Tout partait de travers au royaume du Petit Nicolas. Lui-même semblait ne plus marcher droit. Son peuple refusait de « travailler plus pour gagner plus » et le montrait en descendant dans les rues de l'éternelle capitale. Le monarque ne supportait plus les bouffons des ondes qui le brocardaient sans cesse et les avait fait congédier par quelque sous-fifres se proclamant avec fierté « redresseur de torts ». Pour couronner le tout son équipe de preux gladiateurs participant à un tournoi prestigieux aux confins du monde connus, avait subit une déconvenue inversement proportionnelle à sa légendaire victoire douze ans plus tôt.

L'été s'annonçait décidément bien plus agité qu'a l'accoutumée et les vacances fort méritées du Petit Nicolas risquaient de se voir chamboulées voir raccourcies. Pris d'une colère subite et d'un désarroi grandissant le maître du palais perdait de vue ses priorités à savoir combler de bonheur son peuple. Ainsi mercredi il mit de l'ordre dans son agenda, faisant passer à la trappe une entrevue prévue de longue date avec la représentante d'une contrée voisine, dont les relations de proximités s'étaient envenimées depuis que la Crise, cette grande pimbêche, avait décidé de souffler un vent de récession sur le monde. Jeudi, alors que l'équipe de gladiateurs était définitivement éliminée du tournoi, le monarque jugea préférable de s'entretenir avec un des gladiateurs déchu plutôt que de recevoir les représentants de divers ordres chevaleresques aux missions sanitaires et charitables.

Avec la grève et les manifestations, le royaume était vraiment sens dessus dessous et personne ne semblait en mesure de remettre les choses dans l'ordre. Satrapes, nobliaux, connétables, chroniqueurs et autres obséquieux semblaient tous obnubilés par l'échec du tournoi plutôt que par les voix tonitruante de la rue. On en viendrait presque à espérer la fin de ces joutes sportives afin que les passions retombent et qu'enfin ceux qui nous gouvernent s'occupent des problèmes du peuple.
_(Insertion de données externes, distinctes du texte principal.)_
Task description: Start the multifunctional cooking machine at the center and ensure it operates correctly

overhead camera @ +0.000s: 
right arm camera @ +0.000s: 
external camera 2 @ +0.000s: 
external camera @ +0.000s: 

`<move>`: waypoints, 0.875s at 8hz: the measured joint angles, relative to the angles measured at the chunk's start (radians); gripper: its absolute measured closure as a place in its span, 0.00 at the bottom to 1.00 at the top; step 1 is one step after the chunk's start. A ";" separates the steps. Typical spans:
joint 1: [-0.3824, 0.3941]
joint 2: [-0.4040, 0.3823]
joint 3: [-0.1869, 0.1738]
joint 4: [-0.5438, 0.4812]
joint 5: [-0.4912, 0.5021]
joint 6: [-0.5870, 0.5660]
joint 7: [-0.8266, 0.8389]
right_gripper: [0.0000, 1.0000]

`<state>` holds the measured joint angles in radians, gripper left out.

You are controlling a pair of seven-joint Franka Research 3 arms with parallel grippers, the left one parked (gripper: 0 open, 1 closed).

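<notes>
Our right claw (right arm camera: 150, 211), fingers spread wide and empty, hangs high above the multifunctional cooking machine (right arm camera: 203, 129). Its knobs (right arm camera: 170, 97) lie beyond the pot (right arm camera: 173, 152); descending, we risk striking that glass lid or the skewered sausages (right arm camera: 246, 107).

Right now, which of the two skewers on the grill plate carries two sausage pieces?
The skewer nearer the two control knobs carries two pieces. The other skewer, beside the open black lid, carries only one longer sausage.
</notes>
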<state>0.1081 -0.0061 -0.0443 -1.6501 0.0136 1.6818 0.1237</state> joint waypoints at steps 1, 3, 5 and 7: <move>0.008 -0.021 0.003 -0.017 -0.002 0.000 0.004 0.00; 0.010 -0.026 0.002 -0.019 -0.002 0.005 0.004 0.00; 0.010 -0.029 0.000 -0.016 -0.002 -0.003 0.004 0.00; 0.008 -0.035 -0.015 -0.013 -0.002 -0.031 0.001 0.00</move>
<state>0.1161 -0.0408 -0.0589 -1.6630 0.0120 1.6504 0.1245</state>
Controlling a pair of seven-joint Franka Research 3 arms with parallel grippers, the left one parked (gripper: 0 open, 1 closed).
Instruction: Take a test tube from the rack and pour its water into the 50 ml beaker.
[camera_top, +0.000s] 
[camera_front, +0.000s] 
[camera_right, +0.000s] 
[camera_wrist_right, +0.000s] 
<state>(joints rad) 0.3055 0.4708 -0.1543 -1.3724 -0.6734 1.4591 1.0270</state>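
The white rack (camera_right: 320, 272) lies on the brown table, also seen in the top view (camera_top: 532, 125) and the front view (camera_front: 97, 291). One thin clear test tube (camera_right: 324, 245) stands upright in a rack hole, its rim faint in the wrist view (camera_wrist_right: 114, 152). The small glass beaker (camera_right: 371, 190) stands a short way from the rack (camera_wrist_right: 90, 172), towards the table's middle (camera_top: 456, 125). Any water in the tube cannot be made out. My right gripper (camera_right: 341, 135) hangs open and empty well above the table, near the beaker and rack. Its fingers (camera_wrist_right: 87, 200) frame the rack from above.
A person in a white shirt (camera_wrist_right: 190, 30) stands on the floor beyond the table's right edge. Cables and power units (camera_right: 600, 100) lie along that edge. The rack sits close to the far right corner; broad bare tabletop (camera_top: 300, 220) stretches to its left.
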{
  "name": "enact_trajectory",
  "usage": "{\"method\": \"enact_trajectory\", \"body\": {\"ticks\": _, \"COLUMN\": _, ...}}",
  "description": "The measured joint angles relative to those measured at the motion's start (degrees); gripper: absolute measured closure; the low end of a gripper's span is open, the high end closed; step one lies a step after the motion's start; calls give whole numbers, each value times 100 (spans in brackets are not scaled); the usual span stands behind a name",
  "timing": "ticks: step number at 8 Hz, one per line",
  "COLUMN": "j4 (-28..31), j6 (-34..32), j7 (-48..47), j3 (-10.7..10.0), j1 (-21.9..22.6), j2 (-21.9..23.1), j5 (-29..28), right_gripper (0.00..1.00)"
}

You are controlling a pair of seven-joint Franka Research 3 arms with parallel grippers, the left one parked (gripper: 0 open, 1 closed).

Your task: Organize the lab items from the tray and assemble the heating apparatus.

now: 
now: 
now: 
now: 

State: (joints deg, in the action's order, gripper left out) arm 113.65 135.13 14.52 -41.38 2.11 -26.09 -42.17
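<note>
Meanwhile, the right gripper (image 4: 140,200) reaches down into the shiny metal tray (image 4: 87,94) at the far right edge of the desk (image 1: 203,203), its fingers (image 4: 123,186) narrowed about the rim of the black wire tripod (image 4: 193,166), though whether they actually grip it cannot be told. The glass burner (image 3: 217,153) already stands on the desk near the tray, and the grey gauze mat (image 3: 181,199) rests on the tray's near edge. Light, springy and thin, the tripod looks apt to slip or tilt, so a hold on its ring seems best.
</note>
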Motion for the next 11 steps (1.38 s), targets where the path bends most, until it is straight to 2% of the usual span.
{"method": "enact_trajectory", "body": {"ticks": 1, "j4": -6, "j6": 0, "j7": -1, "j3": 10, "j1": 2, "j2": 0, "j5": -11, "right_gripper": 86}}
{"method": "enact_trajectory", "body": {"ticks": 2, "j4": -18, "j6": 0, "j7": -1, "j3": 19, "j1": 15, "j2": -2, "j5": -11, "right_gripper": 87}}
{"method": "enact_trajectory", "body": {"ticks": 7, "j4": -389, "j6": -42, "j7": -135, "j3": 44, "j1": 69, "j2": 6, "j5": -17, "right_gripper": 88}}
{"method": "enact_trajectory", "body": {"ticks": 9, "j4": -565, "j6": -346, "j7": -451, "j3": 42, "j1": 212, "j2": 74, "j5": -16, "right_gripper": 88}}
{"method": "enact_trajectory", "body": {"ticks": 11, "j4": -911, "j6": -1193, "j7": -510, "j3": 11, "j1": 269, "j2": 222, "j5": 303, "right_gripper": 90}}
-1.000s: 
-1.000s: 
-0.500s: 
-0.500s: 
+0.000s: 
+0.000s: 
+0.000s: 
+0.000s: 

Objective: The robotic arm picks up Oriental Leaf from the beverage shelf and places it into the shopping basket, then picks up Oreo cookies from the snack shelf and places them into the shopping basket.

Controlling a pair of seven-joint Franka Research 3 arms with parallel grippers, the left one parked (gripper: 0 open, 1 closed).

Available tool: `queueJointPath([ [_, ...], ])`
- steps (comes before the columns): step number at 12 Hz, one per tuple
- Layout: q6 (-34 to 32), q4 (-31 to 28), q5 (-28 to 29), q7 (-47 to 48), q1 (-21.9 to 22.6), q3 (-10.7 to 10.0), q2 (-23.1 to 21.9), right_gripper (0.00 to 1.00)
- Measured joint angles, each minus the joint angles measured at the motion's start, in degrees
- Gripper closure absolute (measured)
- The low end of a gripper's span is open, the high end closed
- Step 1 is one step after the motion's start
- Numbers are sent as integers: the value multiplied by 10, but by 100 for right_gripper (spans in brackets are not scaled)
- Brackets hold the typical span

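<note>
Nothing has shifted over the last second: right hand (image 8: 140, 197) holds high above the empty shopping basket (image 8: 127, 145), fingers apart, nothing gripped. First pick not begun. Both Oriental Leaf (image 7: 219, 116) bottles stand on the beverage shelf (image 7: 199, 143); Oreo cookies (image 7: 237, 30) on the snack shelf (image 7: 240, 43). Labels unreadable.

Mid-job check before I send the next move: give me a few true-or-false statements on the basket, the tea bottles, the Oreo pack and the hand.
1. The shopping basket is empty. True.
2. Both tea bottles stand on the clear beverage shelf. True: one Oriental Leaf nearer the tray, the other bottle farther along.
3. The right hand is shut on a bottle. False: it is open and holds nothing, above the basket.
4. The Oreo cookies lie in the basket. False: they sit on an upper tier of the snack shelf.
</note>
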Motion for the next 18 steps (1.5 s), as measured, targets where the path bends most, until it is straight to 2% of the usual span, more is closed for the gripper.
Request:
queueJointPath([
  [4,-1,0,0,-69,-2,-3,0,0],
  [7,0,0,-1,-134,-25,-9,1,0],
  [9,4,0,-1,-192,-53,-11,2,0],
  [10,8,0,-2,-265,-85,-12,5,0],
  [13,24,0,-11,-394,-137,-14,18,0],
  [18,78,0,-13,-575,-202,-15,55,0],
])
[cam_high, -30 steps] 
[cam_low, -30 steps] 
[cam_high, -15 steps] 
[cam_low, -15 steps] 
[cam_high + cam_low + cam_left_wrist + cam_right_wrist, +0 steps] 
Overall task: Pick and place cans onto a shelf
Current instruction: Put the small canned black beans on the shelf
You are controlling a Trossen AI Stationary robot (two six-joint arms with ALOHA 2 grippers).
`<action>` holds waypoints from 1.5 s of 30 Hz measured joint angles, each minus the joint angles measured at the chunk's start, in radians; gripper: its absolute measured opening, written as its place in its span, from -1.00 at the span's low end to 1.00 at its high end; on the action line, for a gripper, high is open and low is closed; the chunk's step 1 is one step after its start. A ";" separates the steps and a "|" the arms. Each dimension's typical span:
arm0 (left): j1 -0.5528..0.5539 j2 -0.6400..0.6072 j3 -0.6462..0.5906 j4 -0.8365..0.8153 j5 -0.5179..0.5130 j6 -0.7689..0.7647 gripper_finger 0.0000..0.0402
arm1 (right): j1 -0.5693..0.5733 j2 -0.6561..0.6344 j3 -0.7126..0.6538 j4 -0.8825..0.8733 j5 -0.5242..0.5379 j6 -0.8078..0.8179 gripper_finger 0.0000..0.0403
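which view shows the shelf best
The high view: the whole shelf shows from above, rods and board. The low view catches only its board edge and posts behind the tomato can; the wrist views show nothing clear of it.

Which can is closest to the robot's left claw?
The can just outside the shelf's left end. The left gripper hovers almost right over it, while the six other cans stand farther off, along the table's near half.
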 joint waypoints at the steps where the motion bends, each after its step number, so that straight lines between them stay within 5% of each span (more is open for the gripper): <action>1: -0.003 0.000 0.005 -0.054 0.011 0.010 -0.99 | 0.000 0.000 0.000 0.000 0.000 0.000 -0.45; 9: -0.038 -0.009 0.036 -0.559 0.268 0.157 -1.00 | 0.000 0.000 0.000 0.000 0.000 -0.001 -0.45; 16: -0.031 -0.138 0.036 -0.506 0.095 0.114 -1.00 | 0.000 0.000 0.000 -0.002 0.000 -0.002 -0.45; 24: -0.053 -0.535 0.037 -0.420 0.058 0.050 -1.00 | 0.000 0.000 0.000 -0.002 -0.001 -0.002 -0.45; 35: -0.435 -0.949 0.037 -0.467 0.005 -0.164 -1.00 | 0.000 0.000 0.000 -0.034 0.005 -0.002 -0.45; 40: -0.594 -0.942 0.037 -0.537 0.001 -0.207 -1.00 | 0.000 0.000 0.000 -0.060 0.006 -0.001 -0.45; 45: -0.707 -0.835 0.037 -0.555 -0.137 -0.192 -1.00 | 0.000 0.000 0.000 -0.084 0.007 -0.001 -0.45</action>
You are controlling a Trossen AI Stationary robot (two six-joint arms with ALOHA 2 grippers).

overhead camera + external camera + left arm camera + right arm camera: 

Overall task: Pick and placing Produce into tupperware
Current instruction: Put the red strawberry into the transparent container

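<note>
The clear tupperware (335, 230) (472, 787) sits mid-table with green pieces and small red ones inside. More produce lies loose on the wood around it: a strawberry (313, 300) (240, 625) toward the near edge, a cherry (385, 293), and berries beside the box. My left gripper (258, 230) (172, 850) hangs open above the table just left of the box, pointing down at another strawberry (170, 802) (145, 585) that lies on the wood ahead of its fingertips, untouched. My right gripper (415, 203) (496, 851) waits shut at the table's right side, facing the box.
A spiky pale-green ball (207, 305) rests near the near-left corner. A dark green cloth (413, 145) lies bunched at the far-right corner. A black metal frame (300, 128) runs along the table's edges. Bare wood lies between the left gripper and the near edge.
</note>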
Force est de constater qu'il manquait quelque chose au Petit Nicolas que même sa grande muse et troisième épouse n'était en mesure - avec sa voix timorée mais harmonieuse - de lui donner ; le sens de l'humour et de l'autodérision.

Car à ce rythme, le ballet incessant des futilités risquait de se terminer en cataclysme politique. Qu'elle idée saugrenue avait-il eu en congédiant ses bouffons ? Heureusement pour le salut du royaume on ne se débarrasse pas aussi facilement que cela d'un bouffon, l'un d'eux fut même capable de rendre le sourire au Petit Nicolas. Mais cela c'est une autre histoire.